Activity: Apart from the images, repeat the data below exactly as written.

Segment Start: Source material

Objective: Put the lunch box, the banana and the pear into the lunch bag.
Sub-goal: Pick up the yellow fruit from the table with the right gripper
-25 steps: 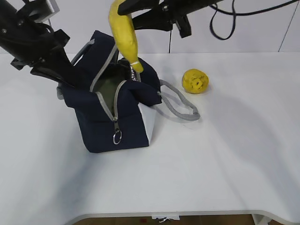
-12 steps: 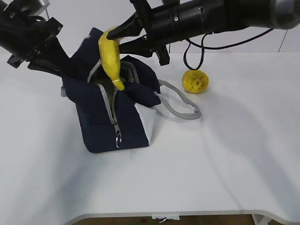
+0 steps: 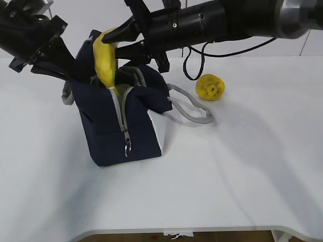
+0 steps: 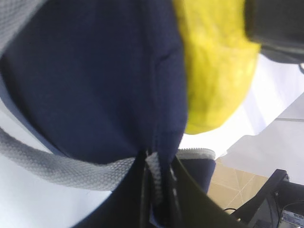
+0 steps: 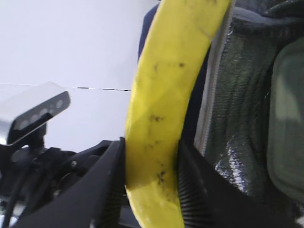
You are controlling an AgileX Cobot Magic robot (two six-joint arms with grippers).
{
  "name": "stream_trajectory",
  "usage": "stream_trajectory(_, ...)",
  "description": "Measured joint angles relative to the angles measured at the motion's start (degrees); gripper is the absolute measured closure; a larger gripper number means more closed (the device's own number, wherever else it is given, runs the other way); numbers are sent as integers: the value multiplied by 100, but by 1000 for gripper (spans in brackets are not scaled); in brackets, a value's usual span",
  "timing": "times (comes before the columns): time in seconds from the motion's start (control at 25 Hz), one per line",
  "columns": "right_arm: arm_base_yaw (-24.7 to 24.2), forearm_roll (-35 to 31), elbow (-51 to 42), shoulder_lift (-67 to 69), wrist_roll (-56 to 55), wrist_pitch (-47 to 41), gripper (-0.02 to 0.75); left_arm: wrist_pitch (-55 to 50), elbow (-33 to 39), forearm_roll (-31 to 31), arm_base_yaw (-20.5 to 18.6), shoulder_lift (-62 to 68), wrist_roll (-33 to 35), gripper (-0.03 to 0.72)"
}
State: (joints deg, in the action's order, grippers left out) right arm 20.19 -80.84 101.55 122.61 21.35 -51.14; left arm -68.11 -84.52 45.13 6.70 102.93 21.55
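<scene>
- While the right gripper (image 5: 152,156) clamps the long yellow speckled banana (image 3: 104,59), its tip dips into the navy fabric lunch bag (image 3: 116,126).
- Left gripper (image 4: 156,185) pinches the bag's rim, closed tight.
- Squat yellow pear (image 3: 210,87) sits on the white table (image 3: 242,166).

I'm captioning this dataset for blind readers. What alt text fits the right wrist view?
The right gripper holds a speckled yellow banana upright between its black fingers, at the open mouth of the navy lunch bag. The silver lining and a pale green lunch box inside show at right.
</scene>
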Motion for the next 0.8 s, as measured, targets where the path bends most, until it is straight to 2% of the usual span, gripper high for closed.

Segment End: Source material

Exercise answer:
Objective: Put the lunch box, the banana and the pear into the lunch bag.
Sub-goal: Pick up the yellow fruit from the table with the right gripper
-25 steps: 
-12 steps: 
+0 steps: 
+0 steps: 
+0 steps: 
You are controlling an AgileX Cobot Magic robot (two six-joint arms with grippers).
{
  "name": "stream_trajectory",
  "usage": "stream_trajectory(_, ...)",
  "description": "Measured joint angles relative to the angles measured at the motion's start (degrees); gripper is the absolute measured closure; a larger gripper number means more closed (the device's own number, wherever else it is given, runs the other way); numbers are sent as integers: the value multiplied by 100, but by 1000 for gripper (spans in brackets are not scaled); in brackets, a value's usual span",
  "timing": "times (comes before the columns): time in seconds from the motion's start (control at 25 Hz), one per line",
  "columns": "right_arm: arm_base_yaw (-24.7 to 24.2), forearm_roll (-35 to 31), elbow (-51 to 42), shoulder_lift (-67 to 69), wrist_roll (-56 to 55), wrist_pitch (-47 to 41), gripper (-0.02 to 0.75); left_arm: wrist_pitch (-55 to 50), elbow (-33 to 39), forearm_roll (-31 to 31), arm_base_yaw (-20.5 to 18.6), shoulder_lift (-62 to 68), wrist_roll (-33 to 35), gripper (-0.03 to 0.72)"
}
State: (joints deg, in the action's order, grippers left out) right arm 20.19 -80.84 101.55 122.61 21.35 -51.14; left arm -68.11 -84.52 45.13 6.70 102.93 21.55
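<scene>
- While the right gripper (image 5: 152,156) clamps the long yellow speckled banana (image 3: 104,59), its tip dips into the navy fabric lunch bag (image 3: 116,126).
- Left gripper (image 4: 156,185) pinches the bag's rim, closed tight.
- Squat yellow pear (image 3: 210,87) sits on the white table (image 3: 242,166).

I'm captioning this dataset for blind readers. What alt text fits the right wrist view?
The right gripper holds a speckled yellow banana upright between its black fingers, at the open mouth of the navy lunch bag. The silver lining and a pale green lunch box inside show at right.
</scene>
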Motion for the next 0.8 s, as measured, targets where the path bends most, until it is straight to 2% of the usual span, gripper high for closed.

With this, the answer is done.